That’s why he’s advocating for policies that focus on demand rather than supply – much like the recently approved Climate Action package in the US, which urges homeowners, businesses and states to switch to energy renewable. In Colombia, that means tackling transportation, the country’s biggest consumer of fossil fuels, says Jessica Arias, policy researcher at Transforma, an energy transition research center in Colombia. To do this, the country must boost electric public transport, shift public investment from roads to railroads and support electric vehicle ownership, according to a policy brief co-authored by Arias.
But Yanguas-Parra thinks moving away from oil and gas extraction is as necessary as it is to electrify internally and sees the two processes as deeply linked. “[W]We either need to reduce exports so we can use more oil, or drastically reduce internal consumption so we can export the same amount,” she says.

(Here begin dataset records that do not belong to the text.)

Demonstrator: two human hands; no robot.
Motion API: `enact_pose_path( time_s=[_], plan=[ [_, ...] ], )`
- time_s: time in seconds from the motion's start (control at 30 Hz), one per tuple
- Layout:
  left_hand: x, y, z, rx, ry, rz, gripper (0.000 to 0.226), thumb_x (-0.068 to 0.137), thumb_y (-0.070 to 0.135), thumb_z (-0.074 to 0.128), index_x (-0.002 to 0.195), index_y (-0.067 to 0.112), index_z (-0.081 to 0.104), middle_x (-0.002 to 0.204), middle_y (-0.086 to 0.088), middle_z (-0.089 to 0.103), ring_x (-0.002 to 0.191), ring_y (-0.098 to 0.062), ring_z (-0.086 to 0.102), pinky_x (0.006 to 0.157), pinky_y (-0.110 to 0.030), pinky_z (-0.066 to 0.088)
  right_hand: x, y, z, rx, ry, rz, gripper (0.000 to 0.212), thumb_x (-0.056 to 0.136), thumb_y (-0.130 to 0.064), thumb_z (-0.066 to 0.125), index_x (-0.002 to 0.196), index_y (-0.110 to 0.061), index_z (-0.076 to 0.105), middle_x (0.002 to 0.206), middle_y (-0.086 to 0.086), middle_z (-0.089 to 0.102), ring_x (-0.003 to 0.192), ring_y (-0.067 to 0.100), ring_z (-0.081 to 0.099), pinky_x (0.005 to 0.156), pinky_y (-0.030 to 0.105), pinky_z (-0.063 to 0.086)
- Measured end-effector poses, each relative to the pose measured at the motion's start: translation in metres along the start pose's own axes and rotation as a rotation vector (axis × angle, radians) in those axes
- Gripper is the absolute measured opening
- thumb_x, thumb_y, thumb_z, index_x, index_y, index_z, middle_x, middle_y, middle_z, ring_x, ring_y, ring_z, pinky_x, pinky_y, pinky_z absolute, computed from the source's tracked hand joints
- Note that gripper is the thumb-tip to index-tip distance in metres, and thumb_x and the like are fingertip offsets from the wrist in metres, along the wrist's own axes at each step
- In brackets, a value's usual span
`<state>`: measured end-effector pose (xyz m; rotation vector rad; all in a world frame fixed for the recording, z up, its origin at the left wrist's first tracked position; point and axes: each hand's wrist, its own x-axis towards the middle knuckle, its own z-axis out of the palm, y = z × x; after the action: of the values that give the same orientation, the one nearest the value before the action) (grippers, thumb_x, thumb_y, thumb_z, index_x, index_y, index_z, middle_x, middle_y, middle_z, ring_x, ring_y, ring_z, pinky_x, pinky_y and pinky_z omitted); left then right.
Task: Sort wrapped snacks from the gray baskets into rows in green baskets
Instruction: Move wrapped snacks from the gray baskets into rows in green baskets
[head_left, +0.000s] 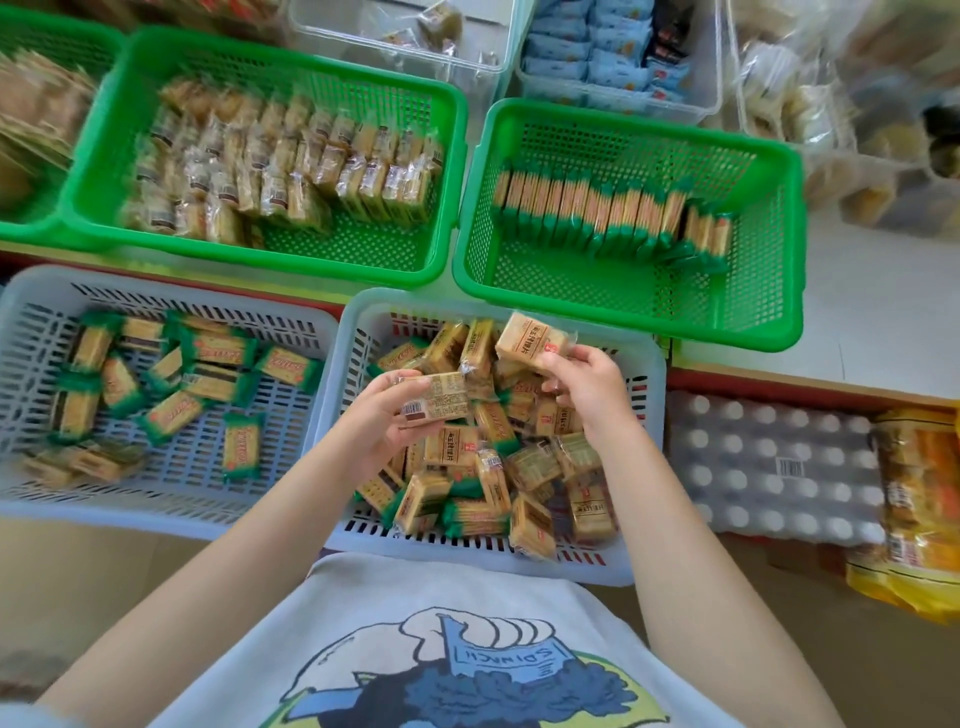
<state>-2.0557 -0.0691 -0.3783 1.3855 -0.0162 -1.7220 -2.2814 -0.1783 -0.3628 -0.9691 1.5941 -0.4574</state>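
both hands work over the right gray basket (641, 441), each clamped on one clear-wrapped cracker pack: the left hand (376, 423) on one (439, 397) at the heap's middle, the right hand (584, 382) on another (527, 340) near the far rim. the packs look light, stiff, crinkly and probably slippery, so pinch the flat sides.

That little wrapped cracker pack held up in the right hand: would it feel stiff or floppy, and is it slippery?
Probably stiff: the snack pack keeps a flat block shape while the right hand pinches only one end. Likely light, since a few fingers hold it up. Its glossy clear wrapper may be a bit slippery.
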Motion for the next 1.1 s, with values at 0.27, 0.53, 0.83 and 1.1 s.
enact_pose_path(
  time_s=[0.27,0.53,0.83,1.1],
  plan=[
    [0.005,0.006,0.02,0.105,-0.147,0.007,0.056,0.08,0.034,0.073,0.126,0.009,0.053,0.12,-0.02,0.067,0.102,-0.026,0.072,0.077,-0.035,0.06,-0.05,-0.027,0.022,-0.412,-0.373,-0.184,0.028,0.097,-0.036,0.063,0.118,-0.019,0.068,0.104,-0.007,0.071,0.088,0.008,0.066,0.073,0.022,0.052],
    [-0.002,0.027,-0.042,0.09,0.039,0.009,0.04,0.093,0.02,0.068,0.126,0.007,0.049,0.106,-0.015,0.069,0.09,-0.021,0.07,0.068,-0.032,0.059,-0.001,-0.012,0.072,-0.454,-0.01,-0.048,0.047,0.092,-0.025,0.069,0.134,-0.016,0.05,0.119,-0.004,0.057,0.102,0.017,0.056,0.083,0.032,0.046],
    [-0.019,0.054,-0.097,0.036,0.025,-0.082,0.045,0.093,0.016,0.069,0.132,0.012,0.046,0.126,-0.017,0.062,0.113,-0.031,0.065,0.074,-0.038,0.06,0.006,-0.011,0.116,-0.282,0.231,0.04,0.027,0.094,-0.019,0.062,0.12,-0.013,0.058,0.095,0.002,0.059,0.074,0.015,0.054,0.06,0.029,0.038],
    [-0.017,0.09,-0.087,0.037,-0.104,-0.05,0.038,0.095,0.021,0.064,0.128,0.011,0.049,0.12,-0.015,0.064,0.107,-0.028,0.066,0.07,-0.032,0.06,-0.071,-0.057,0.12,0.019,-0.085,-0.084,0.025,0.093,-0.045,0.066,0.104,-0.023,0.07,0.1,-0.004,0.074,0.094,0.016,0.069,0.083,0.03,0.051]
  ],
)
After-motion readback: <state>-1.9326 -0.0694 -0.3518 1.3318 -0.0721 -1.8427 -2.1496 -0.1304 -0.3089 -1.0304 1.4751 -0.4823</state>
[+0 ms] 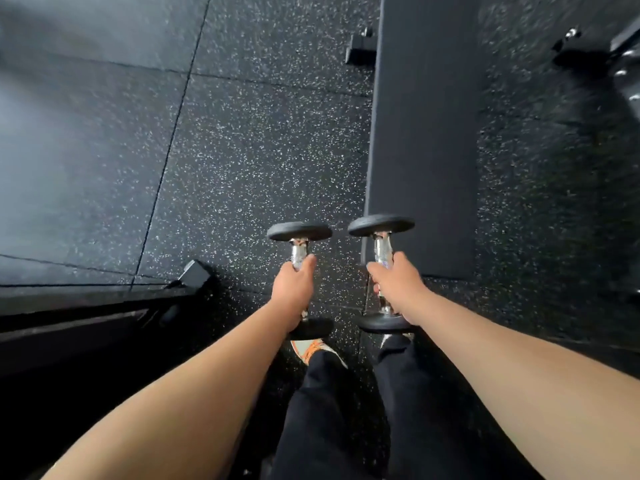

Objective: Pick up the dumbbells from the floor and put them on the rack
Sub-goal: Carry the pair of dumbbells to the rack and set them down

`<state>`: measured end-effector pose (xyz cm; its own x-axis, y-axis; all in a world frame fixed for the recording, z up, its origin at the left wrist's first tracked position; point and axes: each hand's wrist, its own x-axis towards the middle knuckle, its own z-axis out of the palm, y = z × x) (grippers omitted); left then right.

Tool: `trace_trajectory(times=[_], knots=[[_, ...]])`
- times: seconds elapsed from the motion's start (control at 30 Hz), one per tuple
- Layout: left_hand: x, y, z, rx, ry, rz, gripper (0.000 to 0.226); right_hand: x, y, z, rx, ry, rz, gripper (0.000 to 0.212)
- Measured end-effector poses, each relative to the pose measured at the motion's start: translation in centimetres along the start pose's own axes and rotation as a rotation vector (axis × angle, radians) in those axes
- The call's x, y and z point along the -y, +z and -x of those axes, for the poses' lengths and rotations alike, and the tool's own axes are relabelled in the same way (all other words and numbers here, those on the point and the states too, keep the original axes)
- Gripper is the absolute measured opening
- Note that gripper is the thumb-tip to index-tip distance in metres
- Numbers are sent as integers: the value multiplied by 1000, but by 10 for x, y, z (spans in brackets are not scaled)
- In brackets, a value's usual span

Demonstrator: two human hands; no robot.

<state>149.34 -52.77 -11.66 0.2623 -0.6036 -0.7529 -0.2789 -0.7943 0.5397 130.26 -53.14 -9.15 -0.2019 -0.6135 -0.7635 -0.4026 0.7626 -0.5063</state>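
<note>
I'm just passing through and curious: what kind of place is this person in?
Most likely a gym. Each hand, left hand and right hand, holds a dumbbell over speckled rubber floor tiles, with a long padded bench beside them.

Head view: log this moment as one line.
left hand: grips left dumbbell | right hand: grips right dumbbell | both off the floor | rack: not identifiable

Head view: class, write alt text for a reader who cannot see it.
Seen from above, a person's left hand and right hand each grip a dumbbell, left dumbbell and right dumbbell, over speckled floor, beside a dark bench.
</note>
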Motion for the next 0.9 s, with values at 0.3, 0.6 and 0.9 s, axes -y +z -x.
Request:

To replace gas and oil by 2050, the country will need to generate around five times more electricity than it does today, the Arias team found. With an already relatively green electricity grid (hydroelectric dams create around 70% of the country’s electricity), achieving a 100% renewable electricity grid is possible by 2030, according to a recent article co-authored by Yanguas-Parra. However, the document says that policy makers must move firmly in this direction and ensure that the energy transition is given “social license”.
In fact, a lack of social approval could become the biggest obstacle for renewable energy, says Yanguas-Parra. If the government focuses on building megaprojects in areas where there are already conflicts over land use, “social conflicts will totally slow progress,” she adds.
In Colombia, the wind industry is already under scrutiny: the Wayúu indigenous communities of La Guajira have denounced human rights violations and a lack of transparency in the projects that are coming. Meanwhile, in the small town of La Loma, near the now closed La Jagua mines, renewable energy giant Enel is building Colombia’s largest solar park, but local communities said they were not informed of the project or how they would benefit from it. From this. “We agree with an energy transition. We know the world and the time demands it,” said Moreno, who is one of Prodeco’s union leaders. “But for now, the energy transition is only for multinationals.”
Enel and SER Colombia, an industry body that brings together several companies developing renewable energy projects in La Guajira, did not respond to a request for comment.
If such things continue to happen, “society simply will not accept the energy transition”, says Yanguas Parra.